# Problem description:
Every line of the material below is to be printed again exactly.

# Supplied information:

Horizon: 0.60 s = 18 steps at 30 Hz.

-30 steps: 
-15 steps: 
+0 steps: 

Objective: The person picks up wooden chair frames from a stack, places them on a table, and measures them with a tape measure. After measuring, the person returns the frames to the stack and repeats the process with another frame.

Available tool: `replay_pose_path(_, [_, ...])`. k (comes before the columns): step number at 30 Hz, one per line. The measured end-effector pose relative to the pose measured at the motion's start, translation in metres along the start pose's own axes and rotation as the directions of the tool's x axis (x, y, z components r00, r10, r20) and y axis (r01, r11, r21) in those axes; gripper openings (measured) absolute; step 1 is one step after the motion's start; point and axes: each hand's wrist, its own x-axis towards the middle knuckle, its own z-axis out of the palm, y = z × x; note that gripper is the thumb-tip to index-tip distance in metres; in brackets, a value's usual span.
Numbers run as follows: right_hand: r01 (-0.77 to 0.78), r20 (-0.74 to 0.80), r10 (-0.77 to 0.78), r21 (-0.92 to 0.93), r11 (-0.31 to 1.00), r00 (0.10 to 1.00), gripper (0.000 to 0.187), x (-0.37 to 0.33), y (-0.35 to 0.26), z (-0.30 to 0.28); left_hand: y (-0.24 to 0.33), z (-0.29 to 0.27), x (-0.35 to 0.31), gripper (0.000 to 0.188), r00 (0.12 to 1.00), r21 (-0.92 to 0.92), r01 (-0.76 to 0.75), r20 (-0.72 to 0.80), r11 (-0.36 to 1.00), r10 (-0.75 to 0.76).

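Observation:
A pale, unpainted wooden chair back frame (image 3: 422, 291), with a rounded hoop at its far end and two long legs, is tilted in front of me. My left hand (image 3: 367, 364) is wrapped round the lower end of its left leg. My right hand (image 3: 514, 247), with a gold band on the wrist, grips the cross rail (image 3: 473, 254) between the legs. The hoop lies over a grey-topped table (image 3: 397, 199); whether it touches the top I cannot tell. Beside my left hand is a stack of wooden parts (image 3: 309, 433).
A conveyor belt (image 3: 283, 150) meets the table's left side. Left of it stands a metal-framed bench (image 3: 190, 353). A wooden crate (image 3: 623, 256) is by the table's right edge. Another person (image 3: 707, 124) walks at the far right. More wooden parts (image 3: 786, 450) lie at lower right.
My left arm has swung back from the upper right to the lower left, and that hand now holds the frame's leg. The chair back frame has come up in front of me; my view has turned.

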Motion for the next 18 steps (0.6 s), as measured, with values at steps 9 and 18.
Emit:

# Written response:
Horizon: 0.60 s = 18 steps at 30 Hz.

-30 steps: 
-15 steps: 
+0 steps: 

Objective: The person picks up wooden chair frames from a stack, places them on a table, and measures them with a tape measure. After measuring, the person returns the frames to the stack and repeats the process with another frame.

Available tool: `replay_pose_path(_, [_, ...])`. k (comes before the columns): step number at 30 Hz, one per line. The measured end-effector pose relative to the pose measured at the motion's start, translation in metres along the start pose's own axes and rotation as the directions of the tool's x axis (x, y, z components r00, r10, r20) and y axis (r01, r11, r21) in those axes; gripper openings (measured) absolute; step 1 is one step after the motion's start; point and axes: each hand's wrist, its own x-axis towards the middle knuckle, its own z-axis out of the palm, y = z × x; note that gripper is the thumb-tip to index-tip distance in metres; in brackets, a value's usual span.
Numbers run as follows: right_hand: r01 (-0.77 to 0.78), r20 (-0.74 to 0.80), r10 (-0.77 to 0.78), r21 (-0.92 to 0.93), r11 (-0.31 to 1.00), r00 (0.10 to 1.00), gripper (0.000 to 0.187), x (-0.37 to 0.33), y (-0.35 to 0.26), z (-0.30 to 0.28); left_hand: y (-0.24 to 0.33), z (-0.29 to 0.27), x (-0.35 to 0.31), gripper (0.000 to 0.188), r00 (0.12 to 1.00), r21 (-0.92 to 0.92), r01 (-0.76 to 0.75), r20 (-0.72 to 0.80), r11 (-0.36 to 1.00), r10 (-0.75 to 0.76).

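Observation:
A pale, unpainted wooden chair back frame (image 3: 422, 291), with a rounded hoop at its far end and two long legs, is tilted in front of me. My left hand (image 3: 367, 364) is wrapped round the lower end of its left leg. My right hand (image 3: 514, 247), with a gold band on the wrist, grips the cross rail (image 3: 473, 254) between the legs. The hoop lies over a grey-topped table (image 3: 397, 199); whether it touches the top I cannot tell. Beside my left hand is a stack of wooden parts (image 3: 309, 433).
A conveyor belt (image 3: 283, 150) meets the table's left side. Left of it stands a metal-framed bench (image 3: 190, 353). A wooden crate (image 3: 623, 256) is by the table's right edge. Another person (image 3: 707, 124) walks at the far right. More wooden parts (image 3: 786, 450) lie at lower right.
My left arm has swung back from the upper right to the lower left, and that hand now holds the frame's leg. The chair back frame has come up in front of me; my view has turned.
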
Motion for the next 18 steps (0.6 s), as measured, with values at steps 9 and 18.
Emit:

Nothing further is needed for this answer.